## Task requirements
Print each line once more, unchanged, from the line holding "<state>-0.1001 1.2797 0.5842" to the end of the listing below.

## Information shown
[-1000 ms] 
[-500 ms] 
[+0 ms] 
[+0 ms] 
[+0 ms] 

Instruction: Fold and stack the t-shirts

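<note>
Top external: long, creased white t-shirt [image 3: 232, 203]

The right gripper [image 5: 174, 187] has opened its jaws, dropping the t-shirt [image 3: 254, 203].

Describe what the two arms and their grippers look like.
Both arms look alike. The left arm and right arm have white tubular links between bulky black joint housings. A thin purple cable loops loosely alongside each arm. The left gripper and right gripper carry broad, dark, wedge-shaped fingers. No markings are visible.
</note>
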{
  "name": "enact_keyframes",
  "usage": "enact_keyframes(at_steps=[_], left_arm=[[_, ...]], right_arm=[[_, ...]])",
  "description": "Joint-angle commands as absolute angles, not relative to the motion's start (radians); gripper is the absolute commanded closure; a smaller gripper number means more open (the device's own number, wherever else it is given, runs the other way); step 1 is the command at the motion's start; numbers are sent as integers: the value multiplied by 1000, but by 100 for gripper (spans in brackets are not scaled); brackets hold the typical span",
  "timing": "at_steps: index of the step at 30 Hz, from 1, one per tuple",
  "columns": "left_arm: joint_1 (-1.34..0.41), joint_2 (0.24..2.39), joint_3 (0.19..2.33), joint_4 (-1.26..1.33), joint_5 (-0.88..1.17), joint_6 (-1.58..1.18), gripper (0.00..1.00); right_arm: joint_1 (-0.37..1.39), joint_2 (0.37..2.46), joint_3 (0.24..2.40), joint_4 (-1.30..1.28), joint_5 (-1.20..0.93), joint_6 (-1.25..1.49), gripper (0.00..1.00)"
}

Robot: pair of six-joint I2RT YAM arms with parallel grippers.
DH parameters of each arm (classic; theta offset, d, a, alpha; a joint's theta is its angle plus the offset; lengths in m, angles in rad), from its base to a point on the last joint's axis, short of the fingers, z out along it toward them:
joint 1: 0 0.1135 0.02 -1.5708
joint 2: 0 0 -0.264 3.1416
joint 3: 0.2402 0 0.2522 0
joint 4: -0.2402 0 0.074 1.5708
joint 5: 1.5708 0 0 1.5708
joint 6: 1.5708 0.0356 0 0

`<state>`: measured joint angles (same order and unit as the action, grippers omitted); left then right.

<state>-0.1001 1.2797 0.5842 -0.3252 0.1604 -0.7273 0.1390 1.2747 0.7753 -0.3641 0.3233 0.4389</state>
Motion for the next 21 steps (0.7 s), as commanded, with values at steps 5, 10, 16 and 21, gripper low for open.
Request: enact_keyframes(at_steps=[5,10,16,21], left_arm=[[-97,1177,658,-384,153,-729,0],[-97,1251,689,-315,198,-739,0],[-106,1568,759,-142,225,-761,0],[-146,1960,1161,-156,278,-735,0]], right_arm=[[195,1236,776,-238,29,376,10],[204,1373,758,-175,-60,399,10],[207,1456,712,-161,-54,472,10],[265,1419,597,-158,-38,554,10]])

## Output for this exercise
<state>-0.1001 1.2797 0.5842 -0.3252 0.1604 -0.7273 0.1390 1.2747 0.7753 -0.3641 0.3233 0.4389</state>
Motion for the next 21 steps (0.7 s), as commanded, with values at steps 5, 10, 16 and 21, gripper low for open.
Request: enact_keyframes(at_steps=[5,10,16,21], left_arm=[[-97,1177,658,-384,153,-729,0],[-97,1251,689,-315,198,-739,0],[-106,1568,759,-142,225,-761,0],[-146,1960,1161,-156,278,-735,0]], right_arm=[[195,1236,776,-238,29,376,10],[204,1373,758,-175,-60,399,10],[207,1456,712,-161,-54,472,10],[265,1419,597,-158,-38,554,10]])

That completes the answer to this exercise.